**How to complete this task**
Using the material below, set down only the line containing "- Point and" and the lines after it, unchanged.

######

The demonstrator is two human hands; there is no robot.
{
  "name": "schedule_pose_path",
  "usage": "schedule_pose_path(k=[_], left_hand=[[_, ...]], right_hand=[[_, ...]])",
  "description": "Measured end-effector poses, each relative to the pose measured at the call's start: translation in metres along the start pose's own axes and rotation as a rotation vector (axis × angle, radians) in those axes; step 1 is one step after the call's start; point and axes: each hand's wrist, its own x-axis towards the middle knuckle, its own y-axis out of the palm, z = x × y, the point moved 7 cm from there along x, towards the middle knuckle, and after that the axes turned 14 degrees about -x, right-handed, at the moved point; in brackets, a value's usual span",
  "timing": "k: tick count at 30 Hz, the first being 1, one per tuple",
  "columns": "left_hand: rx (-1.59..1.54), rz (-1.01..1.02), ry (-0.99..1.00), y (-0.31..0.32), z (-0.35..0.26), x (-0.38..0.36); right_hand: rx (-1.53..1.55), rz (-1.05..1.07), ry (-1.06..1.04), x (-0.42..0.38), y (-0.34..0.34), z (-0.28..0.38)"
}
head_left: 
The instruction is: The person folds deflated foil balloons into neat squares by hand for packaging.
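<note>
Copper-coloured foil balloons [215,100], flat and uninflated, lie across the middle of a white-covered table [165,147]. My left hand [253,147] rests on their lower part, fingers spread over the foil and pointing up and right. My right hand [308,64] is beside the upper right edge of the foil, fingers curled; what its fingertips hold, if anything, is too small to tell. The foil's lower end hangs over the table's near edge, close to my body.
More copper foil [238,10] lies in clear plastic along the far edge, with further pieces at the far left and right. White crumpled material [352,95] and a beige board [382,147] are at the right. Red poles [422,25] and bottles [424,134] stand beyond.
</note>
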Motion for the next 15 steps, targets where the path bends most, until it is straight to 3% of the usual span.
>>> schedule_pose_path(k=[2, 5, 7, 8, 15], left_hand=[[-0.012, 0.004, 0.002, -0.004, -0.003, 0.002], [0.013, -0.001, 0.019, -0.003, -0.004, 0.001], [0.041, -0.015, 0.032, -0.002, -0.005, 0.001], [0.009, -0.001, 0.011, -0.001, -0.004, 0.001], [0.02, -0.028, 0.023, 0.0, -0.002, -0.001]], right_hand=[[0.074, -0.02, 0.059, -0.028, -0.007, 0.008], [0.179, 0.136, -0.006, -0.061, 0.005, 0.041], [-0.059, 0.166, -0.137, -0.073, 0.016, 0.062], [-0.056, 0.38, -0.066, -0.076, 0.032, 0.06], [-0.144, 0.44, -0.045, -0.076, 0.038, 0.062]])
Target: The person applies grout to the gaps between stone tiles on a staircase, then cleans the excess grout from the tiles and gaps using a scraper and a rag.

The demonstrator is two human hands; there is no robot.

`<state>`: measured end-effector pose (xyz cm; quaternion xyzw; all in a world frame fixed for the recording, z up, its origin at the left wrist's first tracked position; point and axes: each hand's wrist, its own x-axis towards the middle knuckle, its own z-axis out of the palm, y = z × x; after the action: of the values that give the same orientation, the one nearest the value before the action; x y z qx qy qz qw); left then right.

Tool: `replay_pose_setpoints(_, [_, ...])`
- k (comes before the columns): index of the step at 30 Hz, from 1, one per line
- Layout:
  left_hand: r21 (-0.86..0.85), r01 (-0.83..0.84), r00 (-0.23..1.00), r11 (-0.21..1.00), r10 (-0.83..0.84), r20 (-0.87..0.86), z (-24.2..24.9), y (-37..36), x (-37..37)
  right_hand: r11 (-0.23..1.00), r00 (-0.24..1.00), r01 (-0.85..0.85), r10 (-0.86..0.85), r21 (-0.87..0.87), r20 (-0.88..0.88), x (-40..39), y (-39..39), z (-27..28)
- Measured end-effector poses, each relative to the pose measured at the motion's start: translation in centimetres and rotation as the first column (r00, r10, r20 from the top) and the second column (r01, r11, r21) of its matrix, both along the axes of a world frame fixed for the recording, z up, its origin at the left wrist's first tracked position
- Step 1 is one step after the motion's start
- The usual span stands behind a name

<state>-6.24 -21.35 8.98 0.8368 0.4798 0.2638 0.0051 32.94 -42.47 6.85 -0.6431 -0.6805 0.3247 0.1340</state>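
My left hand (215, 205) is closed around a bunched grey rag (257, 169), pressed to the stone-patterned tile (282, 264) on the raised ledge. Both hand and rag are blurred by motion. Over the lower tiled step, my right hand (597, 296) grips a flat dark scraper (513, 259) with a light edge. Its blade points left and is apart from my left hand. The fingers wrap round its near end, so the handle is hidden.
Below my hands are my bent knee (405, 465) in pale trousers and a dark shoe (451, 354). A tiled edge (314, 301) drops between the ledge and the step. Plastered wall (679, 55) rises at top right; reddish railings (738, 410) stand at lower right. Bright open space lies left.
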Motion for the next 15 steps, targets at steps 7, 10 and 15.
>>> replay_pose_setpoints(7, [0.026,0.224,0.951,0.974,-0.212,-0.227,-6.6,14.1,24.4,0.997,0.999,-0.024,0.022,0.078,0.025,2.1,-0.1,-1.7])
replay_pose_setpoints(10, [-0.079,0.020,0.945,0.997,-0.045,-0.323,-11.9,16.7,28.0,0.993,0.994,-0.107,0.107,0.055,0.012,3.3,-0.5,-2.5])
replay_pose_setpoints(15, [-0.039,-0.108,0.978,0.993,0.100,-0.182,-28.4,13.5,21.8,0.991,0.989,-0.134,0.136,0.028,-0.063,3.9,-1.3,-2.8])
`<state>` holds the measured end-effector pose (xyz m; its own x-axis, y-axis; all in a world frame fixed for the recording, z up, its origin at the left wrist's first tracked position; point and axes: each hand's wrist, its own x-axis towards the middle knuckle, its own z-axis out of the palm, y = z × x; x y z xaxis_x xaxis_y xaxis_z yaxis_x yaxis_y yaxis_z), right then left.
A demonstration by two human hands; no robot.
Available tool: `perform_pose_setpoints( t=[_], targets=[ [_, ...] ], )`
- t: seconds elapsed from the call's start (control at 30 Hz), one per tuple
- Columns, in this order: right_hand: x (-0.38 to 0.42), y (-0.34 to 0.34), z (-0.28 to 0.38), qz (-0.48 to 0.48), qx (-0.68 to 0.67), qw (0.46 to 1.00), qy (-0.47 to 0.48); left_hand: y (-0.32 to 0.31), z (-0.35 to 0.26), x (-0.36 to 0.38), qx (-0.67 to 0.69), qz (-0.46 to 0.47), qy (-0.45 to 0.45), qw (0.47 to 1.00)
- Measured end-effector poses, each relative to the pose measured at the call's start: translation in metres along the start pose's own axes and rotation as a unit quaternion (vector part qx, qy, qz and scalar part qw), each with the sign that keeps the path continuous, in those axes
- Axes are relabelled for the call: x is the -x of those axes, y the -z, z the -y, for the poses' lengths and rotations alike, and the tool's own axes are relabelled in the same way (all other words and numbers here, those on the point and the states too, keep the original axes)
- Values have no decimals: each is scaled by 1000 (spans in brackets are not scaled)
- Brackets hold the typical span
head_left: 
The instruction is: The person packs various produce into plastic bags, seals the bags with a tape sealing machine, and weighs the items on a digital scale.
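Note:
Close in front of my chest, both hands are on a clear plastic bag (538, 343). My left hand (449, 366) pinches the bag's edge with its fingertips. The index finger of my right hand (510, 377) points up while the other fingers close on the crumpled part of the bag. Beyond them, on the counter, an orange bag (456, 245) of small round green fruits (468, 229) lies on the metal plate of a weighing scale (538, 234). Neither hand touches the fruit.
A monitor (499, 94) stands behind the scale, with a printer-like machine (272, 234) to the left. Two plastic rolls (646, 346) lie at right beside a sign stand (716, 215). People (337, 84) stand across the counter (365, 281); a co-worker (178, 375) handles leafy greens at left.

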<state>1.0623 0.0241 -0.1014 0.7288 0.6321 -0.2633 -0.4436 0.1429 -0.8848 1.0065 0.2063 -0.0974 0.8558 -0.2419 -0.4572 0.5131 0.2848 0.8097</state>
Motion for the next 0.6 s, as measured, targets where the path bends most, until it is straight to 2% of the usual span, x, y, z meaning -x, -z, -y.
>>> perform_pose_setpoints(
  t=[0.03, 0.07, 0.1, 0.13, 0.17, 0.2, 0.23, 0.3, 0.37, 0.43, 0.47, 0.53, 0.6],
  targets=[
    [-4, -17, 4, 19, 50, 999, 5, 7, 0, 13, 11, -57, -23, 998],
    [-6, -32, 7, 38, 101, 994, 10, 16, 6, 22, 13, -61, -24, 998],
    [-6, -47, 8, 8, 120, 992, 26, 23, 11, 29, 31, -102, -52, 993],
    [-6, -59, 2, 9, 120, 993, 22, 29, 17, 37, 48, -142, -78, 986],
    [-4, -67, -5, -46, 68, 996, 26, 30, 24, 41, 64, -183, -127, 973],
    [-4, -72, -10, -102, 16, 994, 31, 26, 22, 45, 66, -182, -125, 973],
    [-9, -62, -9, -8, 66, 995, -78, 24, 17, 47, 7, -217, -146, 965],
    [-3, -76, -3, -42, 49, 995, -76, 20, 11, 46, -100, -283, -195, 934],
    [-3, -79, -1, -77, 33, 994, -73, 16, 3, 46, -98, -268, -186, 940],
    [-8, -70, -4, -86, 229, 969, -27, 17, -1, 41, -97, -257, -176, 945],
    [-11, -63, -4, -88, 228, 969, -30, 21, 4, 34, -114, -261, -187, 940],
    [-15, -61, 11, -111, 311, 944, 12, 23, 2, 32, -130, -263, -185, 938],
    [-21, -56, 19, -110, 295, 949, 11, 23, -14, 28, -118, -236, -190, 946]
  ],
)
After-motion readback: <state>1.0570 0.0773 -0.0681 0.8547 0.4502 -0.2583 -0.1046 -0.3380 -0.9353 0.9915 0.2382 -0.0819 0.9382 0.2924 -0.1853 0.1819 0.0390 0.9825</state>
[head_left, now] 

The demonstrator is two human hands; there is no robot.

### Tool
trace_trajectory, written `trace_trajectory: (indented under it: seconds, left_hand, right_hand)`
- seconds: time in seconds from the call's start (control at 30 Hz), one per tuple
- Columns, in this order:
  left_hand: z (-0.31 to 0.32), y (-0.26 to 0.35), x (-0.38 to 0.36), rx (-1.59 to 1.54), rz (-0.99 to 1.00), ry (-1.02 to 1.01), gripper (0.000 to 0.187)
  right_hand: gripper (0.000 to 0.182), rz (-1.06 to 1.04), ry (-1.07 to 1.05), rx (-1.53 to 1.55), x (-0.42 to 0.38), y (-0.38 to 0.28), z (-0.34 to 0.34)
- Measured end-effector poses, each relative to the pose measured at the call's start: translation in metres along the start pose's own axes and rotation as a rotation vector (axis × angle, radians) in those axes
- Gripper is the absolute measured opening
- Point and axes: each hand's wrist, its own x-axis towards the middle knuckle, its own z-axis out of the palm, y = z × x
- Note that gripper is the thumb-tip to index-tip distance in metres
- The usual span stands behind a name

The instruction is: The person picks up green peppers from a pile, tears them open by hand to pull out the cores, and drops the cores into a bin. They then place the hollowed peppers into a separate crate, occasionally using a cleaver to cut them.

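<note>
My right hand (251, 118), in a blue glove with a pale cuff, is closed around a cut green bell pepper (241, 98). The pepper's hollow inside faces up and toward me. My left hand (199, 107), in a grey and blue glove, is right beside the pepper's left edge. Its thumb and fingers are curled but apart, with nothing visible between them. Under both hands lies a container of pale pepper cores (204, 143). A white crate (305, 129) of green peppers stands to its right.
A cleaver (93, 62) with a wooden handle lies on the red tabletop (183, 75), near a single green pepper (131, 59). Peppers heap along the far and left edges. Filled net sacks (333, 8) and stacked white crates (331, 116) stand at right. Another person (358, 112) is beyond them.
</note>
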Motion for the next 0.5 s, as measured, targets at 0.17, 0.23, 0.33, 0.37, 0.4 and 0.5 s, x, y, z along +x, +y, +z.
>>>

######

**Response to this task**
- Point and axes: each hand's wrist, its own x-axis towards the middle knuckle, its own z-axis out of the palm, y = z × x
- Note that gripper is the thumb-tip to index-tip distance in metres
- The usual span stands behind a name

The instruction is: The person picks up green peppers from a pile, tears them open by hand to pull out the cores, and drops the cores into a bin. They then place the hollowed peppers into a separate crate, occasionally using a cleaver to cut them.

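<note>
My right hand (251, 118), in a blue glove with a pale cuff, is closed around a cut green bell pepper (241, 98). The pepper's hollow inside faces up and toward me. My left hand (199, 107), in a grey and blue glove, is right beside the pepper's left edge. Its thumb and fingers are curled but apart, with nothing visible between them. Under both hands lies a container of pale pepper cores (204, 143). A white crate (305, 129) of green peppers stands to its right.
A cleaver (93, 62) with a wooden handle lies on the red tabletop (183, 75), near a single green pepper (131, 59). Peppers heap along the far and left edges. Filled net sacks (333, 8) and stacked white crates (331, 116) stand at right. Another person (358, 112) is beyond them.
</note>
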Motion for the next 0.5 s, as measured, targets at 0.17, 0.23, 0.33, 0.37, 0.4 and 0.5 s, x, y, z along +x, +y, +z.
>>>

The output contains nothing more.